» BRIEF: Pull out of the data below the stretch of lines bounded by the one containing "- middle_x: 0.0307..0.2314" and the one containing "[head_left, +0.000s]", both bounds included, unchanged.

» RECORD EXTRACTS:
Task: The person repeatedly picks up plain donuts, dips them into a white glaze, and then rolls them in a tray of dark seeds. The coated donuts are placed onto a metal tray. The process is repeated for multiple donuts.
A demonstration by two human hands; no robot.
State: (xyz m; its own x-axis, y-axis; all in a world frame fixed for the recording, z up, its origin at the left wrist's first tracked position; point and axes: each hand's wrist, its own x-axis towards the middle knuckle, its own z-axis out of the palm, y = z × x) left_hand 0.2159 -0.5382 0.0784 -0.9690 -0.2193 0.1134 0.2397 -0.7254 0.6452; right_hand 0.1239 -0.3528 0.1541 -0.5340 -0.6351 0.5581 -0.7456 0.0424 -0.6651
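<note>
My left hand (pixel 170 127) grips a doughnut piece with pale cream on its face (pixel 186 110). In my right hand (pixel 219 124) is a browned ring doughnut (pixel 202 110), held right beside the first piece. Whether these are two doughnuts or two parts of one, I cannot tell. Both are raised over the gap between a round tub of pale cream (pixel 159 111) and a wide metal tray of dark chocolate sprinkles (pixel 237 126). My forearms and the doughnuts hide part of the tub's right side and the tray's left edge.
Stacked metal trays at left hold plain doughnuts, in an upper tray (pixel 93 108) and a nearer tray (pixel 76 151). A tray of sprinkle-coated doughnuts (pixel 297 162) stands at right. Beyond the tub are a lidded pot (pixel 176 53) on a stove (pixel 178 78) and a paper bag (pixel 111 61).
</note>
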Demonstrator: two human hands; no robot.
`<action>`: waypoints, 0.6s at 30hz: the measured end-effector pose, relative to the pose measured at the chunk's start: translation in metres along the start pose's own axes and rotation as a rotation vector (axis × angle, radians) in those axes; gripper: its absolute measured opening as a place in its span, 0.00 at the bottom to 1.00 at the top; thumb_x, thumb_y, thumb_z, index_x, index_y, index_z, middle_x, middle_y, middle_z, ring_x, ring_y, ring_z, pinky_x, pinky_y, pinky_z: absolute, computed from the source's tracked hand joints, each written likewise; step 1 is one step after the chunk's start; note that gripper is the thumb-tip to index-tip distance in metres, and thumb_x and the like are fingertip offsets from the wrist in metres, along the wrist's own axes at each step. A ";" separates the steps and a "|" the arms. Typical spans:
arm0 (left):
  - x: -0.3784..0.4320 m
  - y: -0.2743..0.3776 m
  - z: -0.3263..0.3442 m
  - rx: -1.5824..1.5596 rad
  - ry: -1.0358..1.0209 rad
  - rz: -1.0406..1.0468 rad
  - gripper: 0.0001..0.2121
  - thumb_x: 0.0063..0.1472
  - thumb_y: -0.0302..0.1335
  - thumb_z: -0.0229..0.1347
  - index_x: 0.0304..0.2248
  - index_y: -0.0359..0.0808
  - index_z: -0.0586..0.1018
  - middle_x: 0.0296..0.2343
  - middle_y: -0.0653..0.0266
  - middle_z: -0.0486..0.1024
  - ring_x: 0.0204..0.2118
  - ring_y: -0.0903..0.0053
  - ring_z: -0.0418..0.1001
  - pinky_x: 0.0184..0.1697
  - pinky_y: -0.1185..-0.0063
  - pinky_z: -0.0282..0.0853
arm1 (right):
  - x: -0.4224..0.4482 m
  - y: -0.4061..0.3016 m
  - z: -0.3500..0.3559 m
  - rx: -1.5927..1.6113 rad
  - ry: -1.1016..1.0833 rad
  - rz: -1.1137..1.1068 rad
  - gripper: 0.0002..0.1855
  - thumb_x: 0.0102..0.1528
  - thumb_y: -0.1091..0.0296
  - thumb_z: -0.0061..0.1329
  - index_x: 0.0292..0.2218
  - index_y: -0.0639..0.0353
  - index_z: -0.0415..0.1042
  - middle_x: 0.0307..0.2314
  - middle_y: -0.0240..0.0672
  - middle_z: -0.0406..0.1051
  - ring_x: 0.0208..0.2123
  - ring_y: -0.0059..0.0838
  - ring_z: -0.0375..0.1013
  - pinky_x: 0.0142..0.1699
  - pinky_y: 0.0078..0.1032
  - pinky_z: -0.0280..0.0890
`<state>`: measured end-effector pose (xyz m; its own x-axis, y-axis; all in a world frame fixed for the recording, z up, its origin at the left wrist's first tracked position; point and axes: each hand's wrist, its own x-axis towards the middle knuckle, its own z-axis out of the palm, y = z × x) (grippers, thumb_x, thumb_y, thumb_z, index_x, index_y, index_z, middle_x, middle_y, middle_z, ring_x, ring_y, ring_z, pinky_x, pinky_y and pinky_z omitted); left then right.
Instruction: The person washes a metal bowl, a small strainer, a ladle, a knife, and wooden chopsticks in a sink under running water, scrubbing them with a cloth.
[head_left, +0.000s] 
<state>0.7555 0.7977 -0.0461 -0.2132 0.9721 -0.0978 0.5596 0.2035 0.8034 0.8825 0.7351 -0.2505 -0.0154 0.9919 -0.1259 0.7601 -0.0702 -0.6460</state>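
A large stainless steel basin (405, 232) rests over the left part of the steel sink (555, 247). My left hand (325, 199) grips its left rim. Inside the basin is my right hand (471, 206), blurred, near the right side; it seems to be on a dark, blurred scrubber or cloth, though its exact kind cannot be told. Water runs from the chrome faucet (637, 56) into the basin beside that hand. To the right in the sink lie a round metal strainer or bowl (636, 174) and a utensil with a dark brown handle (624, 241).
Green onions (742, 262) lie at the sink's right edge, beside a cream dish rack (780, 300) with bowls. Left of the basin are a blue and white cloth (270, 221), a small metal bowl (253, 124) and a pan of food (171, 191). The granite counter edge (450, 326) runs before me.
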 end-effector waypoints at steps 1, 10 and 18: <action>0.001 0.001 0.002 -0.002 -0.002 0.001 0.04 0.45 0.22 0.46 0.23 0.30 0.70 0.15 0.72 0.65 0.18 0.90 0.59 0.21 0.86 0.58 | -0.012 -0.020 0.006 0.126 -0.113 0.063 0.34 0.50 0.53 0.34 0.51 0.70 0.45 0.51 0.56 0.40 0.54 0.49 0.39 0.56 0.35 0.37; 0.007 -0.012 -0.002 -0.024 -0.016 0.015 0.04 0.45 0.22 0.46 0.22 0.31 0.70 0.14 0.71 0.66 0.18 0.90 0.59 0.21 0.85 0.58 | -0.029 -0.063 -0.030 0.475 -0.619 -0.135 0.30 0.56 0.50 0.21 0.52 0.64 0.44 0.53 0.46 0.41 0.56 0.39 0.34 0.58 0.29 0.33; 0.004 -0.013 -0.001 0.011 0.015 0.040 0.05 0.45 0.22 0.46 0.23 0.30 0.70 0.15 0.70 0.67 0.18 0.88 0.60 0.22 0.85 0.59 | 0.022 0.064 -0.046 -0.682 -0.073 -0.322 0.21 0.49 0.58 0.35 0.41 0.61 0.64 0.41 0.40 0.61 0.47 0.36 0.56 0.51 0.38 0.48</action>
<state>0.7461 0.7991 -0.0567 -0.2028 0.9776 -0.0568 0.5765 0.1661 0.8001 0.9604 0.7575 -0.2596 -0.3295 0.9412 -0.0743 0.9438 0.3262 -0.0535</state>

» COMPLETED TASK:
  - middle_x: 0.0307..0.2314
  - middle_y: -0.0240..0.0672
  - middle_z: -0.0406..0.1051
  - ring_x: 0.0208..0.2123
  - ring_y: -0.0059..0.0838
  - ring_z: -0.0375..0.1013
  - pinky_x: 0.0142..0.1699
  - pinky_y: 0.0078..0.1032
  - pinky_z: -0.0280..0.0890
`<state>`: measured end-effector pose (xyz m; its own x-axis, y-axis; all in a world frame fixed for the recording, z up, its origin at the left wrist's first tracked position; point and axes: each hand's wrist, its own x-axis towards the middle knuckle, its own z-axis out of the palm, y = z × x) (grippers, thumb_x, thumb_y, thumb_z, index_x, index_y, index_z, middle_x, middle_y, middle_z, ring_x, ring_y, ring_z, pinky_x, pinky_y and pinky_z omitted); left then right.
Instruction: The person washes a metal bowl, a small strainer, a ladle, a knife, and wooden chopsticks in a sink under running water, scrubbing them with a cloth.
[head_left, +0.000s] 

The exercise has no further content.